Further, the second area enclosedly surrounds the light-emitting element.

Further, the bonding pad includes a first bonding pad and a second bonding pad, and a side of the backplate away from the first substrate is provided with a bonding pad located between the first bonding pad and the second bonding pad. The first soldering pad and/or the second soldering pad extend into the trench, so that the first soldering pad and the second soldering pad have a spacing in a direction perpendicular to the backplane.

Further, the first bonding pad extends to the bottom of the trench, the side wall of the trench close to the second bonding pad is arranged perpendicular to the backplane, and the second bonding pad is close to the The edge of the trench is flush with the sidewall of the trench close to the second pad.

Further, the display substrate further includes a passivation layer covering the backplane and the bonding pad, and the passivation layer forms a leakage portion of the bonding in an area corresponding to the pin of the light-emitting element. Pad opening.

Further, a light-shielding layer is provided on a side of the passivation layer facing away from the back plate, and the orthographic projection of the light-shielding layer on the back plate at least completely covers the orthographic projection of the second region on the back plate. projection.

Further, the light-shielding layer is doped with an ultraviolet absorber.

In order to achieve the above object, according to a second aspect of the embodiment of the invention, a light emitting element transfer assembly is also provided.
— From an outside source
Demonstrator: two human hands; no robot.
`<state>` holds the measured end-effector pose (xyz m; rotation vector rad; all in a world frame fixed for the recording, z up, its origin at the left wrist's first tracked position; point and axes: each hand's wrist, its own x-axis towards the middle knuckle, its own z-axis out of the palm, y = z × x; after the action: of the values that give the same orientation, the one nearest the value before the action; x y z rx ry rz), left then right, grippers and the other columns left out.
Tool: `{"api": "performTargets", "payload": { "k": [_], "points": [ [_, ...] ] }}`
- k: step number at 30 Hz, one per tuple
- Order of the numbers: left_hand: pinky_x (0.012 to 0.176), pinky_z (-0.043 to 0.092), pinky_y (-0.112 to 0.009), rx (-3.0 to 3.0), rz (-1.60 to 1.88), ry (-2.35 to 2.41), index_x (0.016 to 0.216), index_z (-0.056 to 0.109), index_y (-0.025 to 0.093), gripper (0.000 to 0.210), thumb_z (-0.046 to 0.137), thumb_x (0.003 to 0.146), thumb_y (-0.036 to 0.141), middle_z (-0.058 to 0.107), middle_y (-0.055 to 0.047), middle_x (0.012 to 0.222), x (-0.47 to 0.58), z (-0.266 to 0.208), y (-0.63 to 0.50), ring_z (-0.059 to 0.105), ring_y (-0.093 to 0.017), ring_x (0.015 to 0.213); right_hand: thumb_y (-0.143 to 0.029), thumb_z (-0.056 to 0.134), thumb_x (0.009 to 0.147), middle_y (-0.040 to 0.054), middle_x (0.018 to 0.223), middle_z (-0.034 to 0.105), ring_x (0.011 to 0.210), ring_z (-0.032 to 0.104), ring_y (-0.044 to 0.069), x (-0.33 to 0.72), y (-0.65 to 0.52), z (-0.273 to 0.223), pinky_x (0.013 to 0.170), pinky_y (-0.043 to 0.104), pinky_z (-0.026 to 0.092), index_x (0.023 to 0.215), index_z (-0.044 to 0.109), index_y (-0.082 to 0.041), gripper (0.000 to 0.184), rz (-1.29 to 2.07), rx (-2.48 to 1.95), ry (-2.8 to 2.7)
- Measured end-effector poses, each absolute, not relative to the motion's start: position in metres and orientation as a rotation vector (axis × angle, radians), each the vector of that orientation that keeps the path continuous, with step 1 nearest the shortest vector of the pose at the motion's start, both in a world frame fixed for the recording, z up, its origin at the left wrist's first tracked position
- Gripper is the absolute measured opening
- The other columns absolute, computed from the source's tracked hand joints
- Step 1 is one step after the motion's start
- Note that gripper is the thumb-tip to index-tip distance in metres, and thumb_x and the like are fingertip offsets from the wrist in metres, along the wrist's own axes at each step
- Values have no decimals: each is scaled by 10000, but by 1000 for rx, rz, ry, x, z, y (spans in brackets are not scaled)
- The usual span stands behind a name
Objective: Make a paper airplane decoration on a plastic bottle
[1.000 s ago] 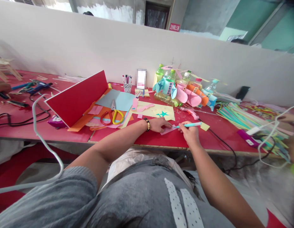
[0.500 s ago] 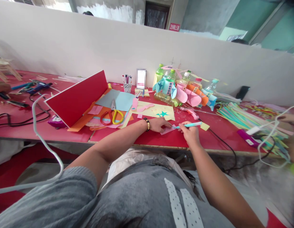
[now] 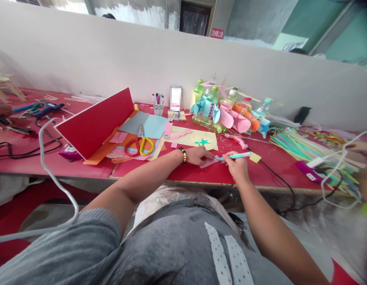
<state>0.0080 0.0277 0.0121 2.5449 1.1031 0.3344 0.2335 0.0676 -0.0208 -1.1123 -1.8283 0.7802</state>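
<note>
Red and flat, one board leans at the left end of the table, one purple block poking out beneath it. Next I see one pair of scissors lying on coloured paper, and one cup of pens behind. One left hand rests on one pink slip at the near side of the table; whether its fingers are apart or together, I cannot tell. Just beyond lies one cream sheet with green star shapes. At least five bottles stand farther back, one more lying before them. One light-blue pen points leftward, its tip at the slip, clamped between the thumb and fingers of one right hand. Rightward come one pink glue gun, one small yellow slip, strips too many to count, and a second purple block.
</note>
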Motion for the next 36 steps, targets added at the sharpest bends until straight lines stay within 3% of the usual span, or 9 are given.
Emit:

A light emitting element transfer assembly according to an embodiment of the present disclosure includes:

A first substrate and a backplane arranged in a stack;

a bonding pad located on a side of the backplane away from the first substrate, the bonding pad including a first area and a second area;

second substrate;

The light-emitting element is pasted on the second substrate through release glue;

Wherein, the dissociation glue is configured to dissociate after being irradiated by the target light, so that the light-emitting element falls away from the second substrate and falls into the binding pad, and the first area is on the back side. The orthographic projection on the board is covered by the orthographic projection of the light-emitting element on the back plate, and the orthographic projection of the second area on the back plate is located at the orthographic projection of the light-emitting element on the back plate. outside.
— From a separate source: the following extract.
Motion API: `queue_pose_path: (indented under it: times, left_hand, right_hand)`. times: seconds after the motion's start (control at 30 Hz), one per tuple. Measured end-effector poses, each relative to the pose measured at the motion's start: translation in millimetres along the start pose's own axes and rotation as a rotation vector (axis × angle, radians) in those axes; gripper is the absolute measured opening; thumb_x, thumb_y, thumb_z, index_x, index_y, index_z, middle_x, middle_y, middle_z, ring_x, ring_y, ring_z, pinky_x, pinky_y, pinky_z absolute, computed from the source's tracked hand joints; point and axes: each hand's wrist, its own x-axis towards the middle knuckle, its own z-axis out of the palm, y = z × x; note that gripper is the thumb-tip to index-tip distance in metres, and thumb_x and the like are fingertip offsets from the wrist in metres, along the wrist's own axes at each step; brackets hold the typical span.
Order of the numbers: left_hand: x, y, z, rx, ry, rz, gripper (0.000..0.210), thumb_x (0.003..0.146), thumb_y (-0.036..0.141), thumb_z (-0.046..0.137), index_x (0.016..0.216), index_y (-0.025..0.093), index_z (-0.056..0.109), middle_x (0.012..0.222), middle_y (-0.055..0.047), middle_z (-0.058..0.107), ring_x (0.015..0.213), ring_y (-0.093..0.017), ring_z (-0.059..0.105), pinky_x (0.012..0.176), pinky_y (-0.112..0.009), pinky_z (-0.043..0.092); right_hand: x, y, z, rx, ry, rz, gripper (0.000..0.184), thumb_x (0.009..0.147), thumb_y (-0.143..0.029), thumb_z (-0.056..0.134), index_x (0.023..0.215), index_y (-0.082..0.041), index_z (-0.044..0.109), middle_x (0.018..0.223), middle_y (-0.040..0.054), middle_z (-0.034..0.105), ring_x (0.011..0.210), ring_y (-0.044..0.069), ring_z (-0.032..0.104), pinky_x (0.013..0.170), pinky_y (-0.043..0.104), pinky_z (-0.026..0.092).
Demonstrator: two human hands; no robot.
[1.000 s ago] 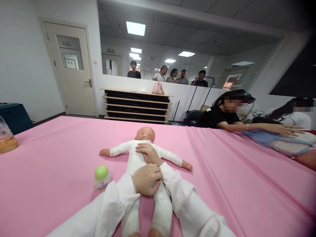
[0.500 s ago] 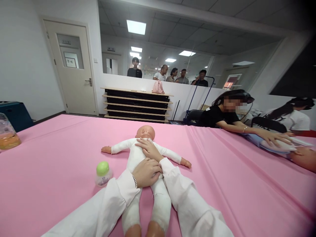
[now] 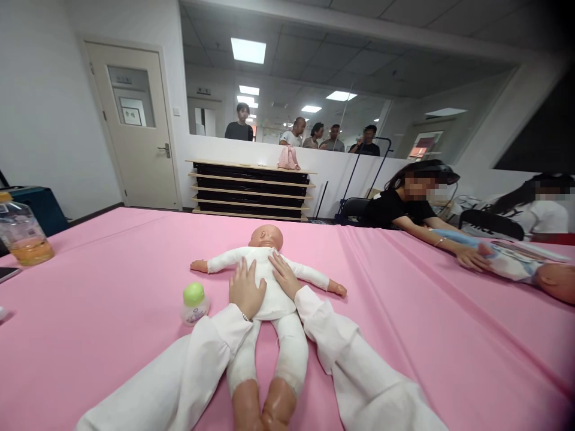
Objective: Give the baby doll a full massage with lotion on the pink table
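A baby doll [image 3: 272,293] with a white cloth body lies on the pink tablecloth [image 3: 135,347], its head away from me and its arms spread. My left hand [image 3: 247,288] rests flat on the left side of its torso, fingers spread. On the right side of the torso lies my right hand [image 3: 286,276], fingers stretched toward the doll's shoulder. Neither hand grips anything. Close to my left sleeve stands a small clear jar with a green lid [image 3: 194,304].
At the left edge stands a bottle of orange liquid [image 3: 27,236], near a dark flat object [image 3: 8,273]. On the right, a co-worker in black [image 3: 406,206] leans over another doll [image 3: 516,260]. Stacked shelving [image 3: 251,188] stands behind the table.
My left hand has moved from the doll's lower belly up to the left of its torso, and the two hands are now apart. The co-worker's hands have shifted left along the other doll.
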Motion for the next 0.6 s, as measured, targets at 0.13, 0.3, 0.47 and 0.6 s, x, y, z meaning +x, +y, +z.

In order to achieve the above object, according to the third aspect of the embodiment of the present invention, a light-emitting element transfer method is also provided. The light-emitting element transfer method is implemented by the light-emitting element transfer assembly provided in the second aspect of the embodiment of the present disclosure.

A light emitting element transfer method according to an embodiment of the present disclosure includes:

Paste the light-emitting element on the lower surface of the second substrate through release glue;

Forming a backplane on the first substrate, and making bonding pads at preset positions on the backplane;

Move the second substrate to the top of the backplane for alignment, so that the light-emitting elements on the second substrate face the first area of the bonding pad one by one;

A target light is provided on the side of the second substrate away from the dissociation glue, and the target light passes through the first substrate and is irradiated onto the dissociation glue, so that the light-emitting element is separated from the dissociation glue. The second substrate is dropped into the bonding pad.

Using the light-emitting element transfer assembly and transfer method provided by the embodiments of the present disclosure, it is possible to bind the The size of the fixed pad is expanded so that it extends to the outside of the light-emitting element, which can be used to block the light emitted to the backplane during the transfer process of the light-emitting element and reduce the impact of light on the characteristics of the backplane and the stability of the film layer.

In order to achieve the above object, according to the fourth aspect of the embodiments of the present invention, a display device is also provided. The display device includes the display substrate provided by the first aspect of the embodiments of the present disclosure.

In the display device provided by the embodiments of the present disclosure, the display substrate used expands the size of the bonding pad so that it extends to the outside of the light-emitting element. During the manufacturing process of the display substrate, the bonding pad blocks the light emitted from the backplane. of light, reducing the impact of light on the characteristics of the backsheet and the stability of the film layer.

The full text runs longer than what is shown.